Los negros se veían amedrentados con las maldiciones del obí, y, queriendo aprovecharse de su incertidumbre, exclamó:
—¡Quiero que muera este blanco! ¡Me obedeceréis, y morirá!
Bug-Jargal respondió con majestad:
—¡El blanco ha de vivir! Yo soy Bug-Jargal; mi padre era rey en la tierra de los Kakongos y administraba justicia en el umbral de su morada.
Los negros volvieron a postrarse en tierra, y su caudillo prosiguió:
—Hermanos, id y decidle a Biassou que no enarbole en la cumbre del monte la bandera negra que ha de anunciar a los blancos la muerte de este mismo cautivo, porque este cautivo le ha salvado la existencia a Bug-Jargal y Bug-Jargal quiere que viva.
Entonces se incorporaron, y Bug-Jargal arrojó su penacho en medio de ellos. El principal del piquete cruzó los brazos al pecho, recogió luego el penacho con ademanes de respeto y en seguida se alejaron sin proferir palabra. El obí desapareció con ellos en las tinieblas de la galería subterránea.

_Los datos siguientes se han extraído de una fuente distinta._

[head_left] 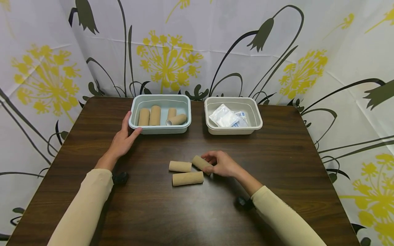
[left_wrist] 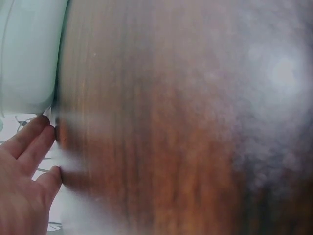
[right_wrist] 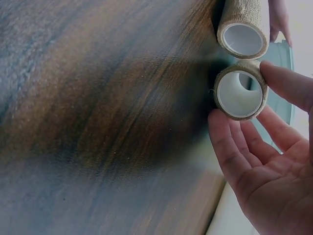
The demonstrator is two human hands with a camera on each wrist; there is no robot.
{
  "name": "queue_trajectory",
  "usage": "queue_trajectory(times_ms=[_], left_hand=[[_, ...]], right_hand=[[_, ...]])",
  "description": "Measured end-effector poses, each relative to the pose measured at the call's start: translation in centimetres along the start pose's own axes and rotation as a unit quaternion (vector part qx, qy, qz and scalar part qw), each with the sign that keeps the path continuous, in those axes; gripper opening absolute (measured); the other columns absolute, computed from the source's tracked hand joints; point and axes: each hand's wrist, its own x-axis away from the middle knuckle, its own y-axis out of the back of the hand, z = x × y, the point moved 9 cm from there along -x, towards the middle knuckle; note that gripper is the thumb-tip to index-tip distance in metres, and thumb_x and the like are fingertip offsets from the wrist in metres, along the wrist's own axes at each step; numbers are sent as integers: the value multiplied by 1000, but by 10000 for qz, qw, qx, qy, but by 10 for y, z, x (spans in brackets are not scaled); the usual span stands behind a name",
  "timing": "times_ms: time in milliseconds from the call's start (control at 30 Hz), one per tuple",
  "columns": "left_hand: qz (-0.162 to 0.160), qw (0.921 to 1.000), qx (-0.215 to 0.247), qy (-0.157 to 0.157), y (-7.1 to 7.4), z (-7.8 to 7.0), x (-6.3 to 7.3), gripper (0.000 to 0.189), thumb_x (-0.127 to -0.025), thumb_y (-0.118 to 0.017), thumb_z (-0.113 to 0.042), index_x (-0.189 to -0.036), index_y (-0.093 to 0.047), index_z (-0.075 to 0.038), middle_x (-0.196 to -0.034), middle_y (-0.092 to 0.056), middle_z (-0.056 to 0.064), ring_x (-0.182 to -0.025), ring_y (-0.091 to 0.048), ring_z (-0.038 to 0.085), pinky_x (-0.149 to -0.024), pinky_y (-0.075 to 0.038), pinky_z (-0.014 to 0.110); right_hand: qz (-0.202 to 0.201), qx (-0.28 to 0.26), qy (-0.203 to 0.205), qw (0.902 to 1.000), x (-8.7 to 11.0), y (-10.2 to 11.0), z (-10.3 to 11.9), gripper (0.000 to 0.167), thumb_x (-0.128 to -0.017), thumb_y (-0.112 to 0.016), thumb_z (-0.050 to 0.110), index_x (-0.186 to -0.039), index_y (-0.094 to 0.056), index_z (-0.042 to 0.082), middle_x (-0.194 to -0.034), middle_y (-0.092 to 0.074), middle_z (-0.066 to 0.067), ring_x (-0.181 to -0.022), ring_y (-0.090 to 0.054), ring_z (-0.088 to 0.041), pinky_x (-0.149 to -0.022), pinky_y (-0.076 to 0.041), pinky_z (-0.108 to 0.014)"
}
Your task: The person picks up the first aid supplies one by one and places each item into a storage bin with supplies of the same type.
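My left hand [head_left: 121, 140] rests at the front left corner of a light blue bin [head_left: 160, 131]. Its fingers lie along the bin's left side, its thumb at the front rim. Inside the bin are several tan rolls [head_left: 155, 115]. With thumb and fingertips, my right hand [head_left: 224, 164] pinches a tan bandage roll [head_left: 201, 163] on the table. In the right wrist view, its hollow white core [right_wrist: 239, 95] faces the camera and its surface looks like crepe cloth. Two similar rolls, a shorter one [head_left: 180, 166] and a longer one [head_left: 188, 178], lie just left of it.
A cream bin [head_left: 234, 131] stands right of the blue one and holds white plastic packets [head_left: 227, 117]. Both stand near the back edge of the dark wooden table [head_left: 147, 212]. A patterned curtain [head_left: 197, 44] hangs behind.
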Motion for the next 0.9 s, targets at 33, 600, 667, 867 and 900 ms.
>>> queue_trajectory(times_ms=[33,600,667,867,900], left_hand=[[6,10000,-4,2,0,0,0,81,-100,-49,-49,-157,7,-37,-162,-10,18,-139,-22,54,-104,-17,74],[47,10000,25,76,-3,3,-1,79,-99,-48,-52,-154,10,-46,-163,-8,16,-140,-19,53,-104,-15,74],[66,9999,22,83,-3,3,-1,80,-99,-47,-52,-154,10,-45,-163,-7,16,-140,-19,53,-104,-15,74],[84,9999,25,99,-3,4,-1,80,-99,-47,-52,-154,10,-45,-163,-8,16,-140,-19,54,-104,-15,74],[77,9999,39,95,-2,4,-1,80,-99,-48,-52,-154,9,-45,-163,-8,16,-140,-19,54,-104,-16,74]], right_hand=[[-12,-10,-1,10000,0,1,0,41,-82,-78,15,-121,-67,7,-104,-69,-5,-93,-66,-16,-86,-52,-38],[-409,-306,348,9981,-4,24,19,42,-81,-79,11,-120,-66,3,-105,-69,-7,-93,-65,-19,-87,-52,-40],[-499,-388,355,9974,-7,26,21,43,-81,-80,11,-121,-66,2,-104,-69,-8,-92,-66,-20,-85,-52,-40],[-756,-1098,218,9908,-23,32,25,44,-81,-78,8,-122,-65,-2,-105,-69,-13,-88,-66,-21,-78,-55,-37],[-775,-1320,112,9881,-27,33,25,44,-82,-78,8,-123,-64,-2,-106,-69,-14,-88,-66,-20,-78,-55,-39]])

No intentaré, señores, pintar la situación en que me encontraba. Clavé los ojos humedecidos en Pierrot, que a su vez me contemplaba con extrañas muestras de agradecimiento y orgullo.
—¡Alabado sea Dios!—dijo al cabo—. ¡Todo se ha salvado! Hermano, vuélvete por donde has venido, y abajo me encontrarás en el valle.
Hizo un gesto con la mano y desapareció.